While at Atari, Rinde also brought the popular Dragonball Z to market. Rinde “has a really good nose for what will and won’t sell,” notes Chiodo. Adds Destineer’s director of operations, Al Schilling: “”He has an innate understanding of what his customers are looking for. He thinks outside the box. It’s really easy for a games company to want to make something similar to what someone else is making. But ever since Deer Hunter, [Rinde has] looked at video games from more of a ‘regular guy’ perspective.” According to Schilling, Rinde creates games that are “really a hit with the casual consumer, not games intended for hard core gamers.”
You win some, you lose some
At Destineer, which Rinde joined as CEO in 2003, the focus is definitely on developing “pick up and play, family-friendly” games for the casual gamer. “We have stayed exclusively in the ‘E’ and ‘Teen’ ratings. We don’t publish mature games at Destineer. We think that it matches the platform and the demographic that’s really active out there buying games right now.”
Destineer publishes more than 30 titles a year, on multiple platforms, and has been especially successful in Wii titles that fit the “sports party games” niche. (Destineer’s original Summer Sports is Rinde’s favorite game to play, he says. “My daughter kills me at mini golf but can’t beat me at lawn darts.”)
Not all of his games have been winners, Rinde says. At Destineer, he’s produced a few notable disappointments, like WordJong Party, a game that had been successful on the DS but that didn’t migrate to the Wii with much success. “If something for whatever reason doesn’t work as well as we were hoping, we say ‘Okay, now we learned a lesson,’” he says. “There’s always a risk in developing games. It’s not a black and white procedure. There’s magic at the end of it. You can do everything right and end up with a game that isn’t fun.”
Overall, Destineer is heading in the right direction—and fast. Destineer has grown “500 percent over the last four years,” he says. They’ve gone from four to 40 employees (a “jeans, Mountain Dew, and Fritos crowd”), and “we’re well over $30 million in revenue per year. In the big scheme of things we’re still pretty small, but I think in the next couple of years we can get over $100 million in revenue,” Rinde says, as the industry continues to grow.
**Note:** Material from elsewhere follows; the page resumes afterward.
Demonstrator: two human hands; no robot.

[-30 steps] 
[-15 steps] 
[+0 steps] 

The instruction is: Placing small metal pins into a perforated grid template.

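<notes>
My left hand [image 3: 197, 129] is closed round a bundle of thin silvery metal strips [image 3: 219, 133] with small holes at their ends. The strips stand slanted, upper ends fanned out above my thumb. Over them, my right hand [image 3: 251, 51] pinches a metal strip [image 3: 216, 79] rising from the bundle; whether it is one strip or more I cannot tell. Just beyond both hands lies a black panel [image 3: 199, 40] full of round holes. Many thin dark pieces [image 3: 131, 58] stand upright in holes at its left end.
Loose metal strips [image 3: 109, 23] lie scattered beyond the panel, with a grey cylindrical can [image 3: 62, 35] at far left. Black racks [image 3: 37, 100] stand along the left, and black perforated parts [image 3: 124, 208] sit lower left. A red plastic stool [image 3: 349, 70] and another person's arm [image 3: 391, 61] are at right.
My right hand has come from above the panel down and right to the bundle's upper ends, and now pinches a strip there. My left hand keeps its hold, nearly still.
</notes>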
Rinde is humble about his success and careful to share the glory with others. He is not an engineer, and “can’t write a line of code,” he says. Instead, he likens his role to “more like a movie producer. I do the marketing and business side of it. I know what I’m looking for on-screen, but I don’t necessarily know what goes on under the hood,” he says. “It’s like movie production. You know what you want as far as the ultimate product. How they make that magic happen behind the screen [with video games] is just like in the movies. It’s unbelievable.” In addition, recent technological advancements in “fidelity and interactivity and the immersiveness of the experience” have strengthened even further the comparison of video games to movies.
Rinde, whom one colleague describes as “inherently a very youthful person,” is like a gleeful kid when talking about how fun and exciting his career has been. “It’s really enjoyable. I have a lot of fun in this business, and I always have. It’s really amazing if you can find a business you can be successful with and enjoy along the way. It’s the perfect combination.” Rinde is living the dream, he says. “If you would’ve asked me when I was eight years old if I could be in this career, it would’ve been a dream come true.”